Harry revealed to journalist Angela Levin that he got so sick of being royal and rich that he briefly considered walking amongst the poors. Those feelings were exacerbated when he had to leave the army — he was abruptly removed when his position in Afghanistan was leaked.

 

“I felt very resentful,” he told Levin. “Being in the Army was the best escape I’ve ever had. I felt I was really achieving something… I also wasn’t a Prince. I was just Harry.” Oh, sweet darling.

 

Afterwards, he struggled with being directionless — because when you’re royalty, you can’t just go abroad to a third-world country and find yourself, like all of your friends are doing. “I spent many years kicking my heels and I didn’t want to grow up,” the 32-year-old admitted. Oh, so that’s what the partying and light scandals were about! Go figure.

 

Once the Hot Ginger Prince cleaned up his act, he wondered whether or not being an, ahem, “junior Royal” would even allow him to use his talents effectively.
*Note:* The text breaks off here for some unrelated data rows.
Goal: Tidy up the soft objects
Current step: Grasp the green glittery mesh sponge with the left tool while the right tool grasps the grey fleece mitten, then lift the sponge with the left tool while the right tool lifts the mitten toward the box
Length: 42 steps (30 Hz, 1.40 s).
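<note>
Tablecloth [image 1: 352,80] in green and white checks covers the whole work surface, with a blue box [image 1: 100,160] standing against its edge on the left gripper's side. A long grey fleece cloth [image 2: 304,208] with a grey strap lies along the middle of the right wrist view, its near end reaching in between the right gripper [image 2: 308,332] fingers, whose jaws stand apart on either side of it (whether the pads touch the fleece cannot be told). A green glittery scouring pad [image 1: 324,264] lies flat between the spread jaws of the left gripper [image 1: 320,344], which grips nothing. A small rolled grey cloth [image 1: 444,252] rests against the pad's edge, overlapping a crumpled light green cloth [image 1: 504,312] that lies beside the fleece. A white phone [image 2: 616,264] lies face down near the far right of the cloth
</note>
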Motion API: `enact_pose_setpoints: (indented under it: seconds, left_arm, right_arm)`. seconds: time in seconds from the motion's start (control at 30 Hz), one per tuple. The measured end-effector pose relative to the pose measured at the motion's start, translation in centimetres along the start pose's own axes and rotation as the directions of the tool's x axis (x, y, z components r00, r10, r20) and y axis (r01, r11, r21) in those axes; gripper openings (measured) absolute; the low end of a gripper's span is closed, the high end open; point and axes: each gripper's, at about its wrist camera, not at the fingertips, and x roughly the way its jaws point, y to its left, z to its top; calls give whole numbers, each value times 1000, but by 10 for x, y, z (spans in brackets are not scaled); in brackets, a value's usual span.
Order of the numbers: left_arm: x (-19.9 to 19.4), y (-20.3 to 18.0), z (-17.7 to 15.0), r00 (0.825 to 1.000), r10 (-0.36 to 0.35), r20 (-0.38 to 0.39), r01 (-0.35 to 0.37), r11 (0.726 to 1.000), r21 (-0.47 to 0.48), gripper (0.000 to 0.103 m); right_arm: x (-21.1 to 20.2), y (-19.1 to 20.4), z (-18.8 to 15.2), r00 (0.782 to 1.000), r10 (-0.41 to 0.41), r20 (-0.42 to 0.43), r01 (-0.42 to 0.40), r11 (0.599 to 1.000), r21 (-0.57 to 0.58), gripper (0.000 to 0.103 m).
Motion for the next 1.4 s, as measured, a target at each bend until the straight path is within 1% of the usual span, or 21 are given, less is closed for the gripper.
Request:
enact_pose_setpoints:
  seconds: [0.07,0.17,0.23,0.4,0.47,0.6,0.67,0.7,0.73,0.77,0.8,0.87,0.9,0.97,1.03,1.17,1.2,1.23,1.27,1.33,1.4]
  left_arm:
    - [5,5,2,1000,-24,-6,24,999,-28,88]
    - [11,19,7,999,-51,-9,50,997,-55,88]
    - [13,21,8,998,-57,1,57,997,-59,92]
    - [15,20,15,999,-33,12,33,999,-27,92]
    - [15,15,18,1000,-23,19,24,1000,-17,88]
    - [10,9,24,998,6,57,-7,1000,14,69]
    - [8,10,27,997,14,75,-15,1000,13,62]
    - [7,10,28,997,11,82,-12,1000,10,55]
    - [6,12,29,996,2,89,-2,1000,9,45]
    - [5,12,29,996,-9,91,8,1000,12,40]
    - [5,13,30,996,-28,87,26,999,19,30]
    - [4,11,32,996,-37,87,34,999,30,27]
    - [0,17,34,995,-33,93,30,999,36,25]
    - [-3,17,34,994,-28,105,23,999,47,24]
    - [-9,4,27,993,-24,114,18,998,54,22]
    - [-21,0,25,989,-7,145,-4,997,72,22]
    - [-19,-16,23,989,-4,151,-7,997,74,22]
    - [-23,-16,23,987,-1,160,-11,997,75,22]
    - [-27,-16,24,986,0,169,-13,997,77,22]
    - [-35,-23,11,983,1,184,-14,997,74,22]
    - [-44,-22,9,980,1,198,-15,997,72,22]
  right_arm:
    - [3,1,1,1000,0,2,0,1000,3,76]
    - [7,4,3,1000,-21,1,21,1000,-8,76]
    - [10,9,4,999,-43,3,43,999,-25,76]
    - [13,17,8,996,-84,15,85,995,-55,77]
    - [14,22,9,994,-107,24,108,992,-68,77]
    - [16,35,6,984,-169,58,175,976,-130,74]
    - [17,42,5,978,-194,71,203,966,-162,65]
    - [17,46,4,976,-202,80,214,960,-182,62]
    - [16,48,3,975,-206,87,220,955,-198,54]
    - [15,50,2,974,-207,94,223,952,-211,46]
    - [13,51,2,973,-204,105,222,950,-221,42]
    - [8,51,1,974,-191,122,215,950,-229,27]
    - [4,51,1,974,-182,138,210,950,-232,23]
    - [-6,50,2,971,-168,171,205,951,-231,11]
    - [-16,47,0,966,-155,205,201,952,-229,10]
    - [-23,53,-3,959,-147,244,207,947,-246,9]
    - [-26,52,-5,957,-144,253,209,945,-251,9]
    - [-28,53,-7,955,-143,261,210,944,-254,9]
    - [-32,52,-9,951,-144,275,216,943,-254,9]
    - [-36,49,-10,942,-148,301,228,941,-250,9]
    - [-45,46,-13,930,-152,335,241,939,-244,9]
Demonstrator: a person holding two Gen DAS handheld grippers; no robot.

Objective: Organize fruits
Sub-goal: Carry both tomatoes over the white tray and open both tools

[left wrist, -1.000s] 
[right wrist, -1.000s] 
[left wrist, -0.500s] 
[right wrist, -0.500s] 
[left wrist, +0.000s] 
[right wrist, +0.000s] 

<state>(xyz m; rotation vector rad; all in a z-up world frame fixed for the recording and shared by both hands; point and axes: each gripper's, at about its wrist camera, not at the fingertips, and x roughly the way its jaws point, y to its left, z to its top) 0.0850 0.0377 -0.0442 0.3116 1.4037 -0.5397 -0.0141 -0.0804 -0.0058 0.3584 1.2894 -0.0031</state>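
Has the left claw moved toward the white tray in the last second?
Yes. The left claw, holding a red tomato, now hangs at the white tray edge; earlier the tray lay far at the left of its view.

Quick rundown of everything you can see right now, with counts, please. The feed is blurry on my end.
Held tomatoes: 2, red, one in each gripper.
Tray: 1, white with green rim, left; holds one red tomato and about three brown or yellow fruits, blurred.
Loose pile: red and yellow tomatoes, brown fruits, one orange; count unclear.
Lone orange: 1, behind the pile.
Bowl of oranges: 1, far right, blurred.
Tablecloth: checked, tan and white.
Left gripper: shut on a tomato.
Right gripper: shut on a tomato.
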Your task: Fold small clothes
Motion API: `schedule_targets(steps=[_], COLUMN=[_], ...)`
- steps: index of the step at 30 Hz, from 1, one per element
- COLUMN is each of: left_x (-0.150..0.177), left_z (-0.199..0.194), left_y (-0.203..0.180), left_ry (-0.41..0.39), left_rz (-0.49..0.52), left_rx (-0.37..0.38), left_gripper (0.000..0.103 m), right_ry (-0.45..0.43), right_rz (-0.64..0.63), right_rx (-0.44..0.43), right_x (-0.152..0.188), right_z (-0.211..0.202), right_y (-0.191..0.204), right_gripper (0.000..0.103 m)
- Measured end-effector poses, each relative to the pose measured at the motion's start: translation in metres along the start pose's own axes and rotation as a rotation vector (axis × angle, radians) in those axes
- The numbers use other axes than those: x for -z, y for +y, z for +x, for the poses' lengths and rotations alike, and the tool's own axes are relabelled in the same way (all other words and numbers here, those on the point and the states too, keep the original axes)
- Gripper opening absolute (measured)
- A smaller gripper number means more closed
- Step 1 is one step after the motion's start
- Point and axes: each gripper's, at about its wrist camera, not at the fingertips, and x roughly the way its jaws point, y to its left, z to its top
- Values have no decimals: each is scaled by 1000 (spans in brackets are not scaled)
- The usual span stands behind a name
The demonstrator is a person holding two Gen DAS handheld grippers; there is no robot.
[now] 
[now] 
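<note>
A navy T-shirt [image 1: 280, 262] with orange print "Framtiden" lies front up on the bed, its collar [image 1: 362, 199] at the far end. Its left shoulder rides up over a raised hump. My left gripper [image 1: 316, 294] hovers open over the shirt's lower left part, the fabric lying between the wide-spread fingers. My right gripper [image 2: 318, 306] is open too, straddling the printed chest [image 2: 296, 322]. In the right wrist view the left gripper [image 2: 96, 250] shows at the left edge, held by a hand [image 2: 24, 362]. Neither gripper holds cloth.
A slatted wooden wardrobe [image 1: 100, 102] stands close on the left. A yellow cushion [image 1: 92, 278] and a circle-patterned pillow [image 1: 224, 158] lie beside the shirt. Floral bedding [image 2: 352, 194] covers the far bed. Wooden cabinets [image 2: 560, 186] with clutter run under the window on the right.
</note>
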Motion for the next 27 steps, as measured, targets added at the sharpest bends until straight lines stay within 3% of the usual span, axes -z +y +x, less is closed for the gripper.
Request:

Like, couldn’t he do the same exact stuff as a commoner instead? “I felt I wanted out but then decided to stay in and work out a role for myself.” Yeah, looks like Queen Elizabeth probably told him what’s what.

Anyway, now Harry is a perfect Prince that will never really have a chance at the throne, and he’s totally chill with that.

But let’s just be clear that when Harry says he wanted to be a commoner, he meant a rich one. ‘Cause honey, you couldn’t live in a 4-bedroom in Brooklyn with no central air and a closet for a bathroom. I’ll tell you that right now.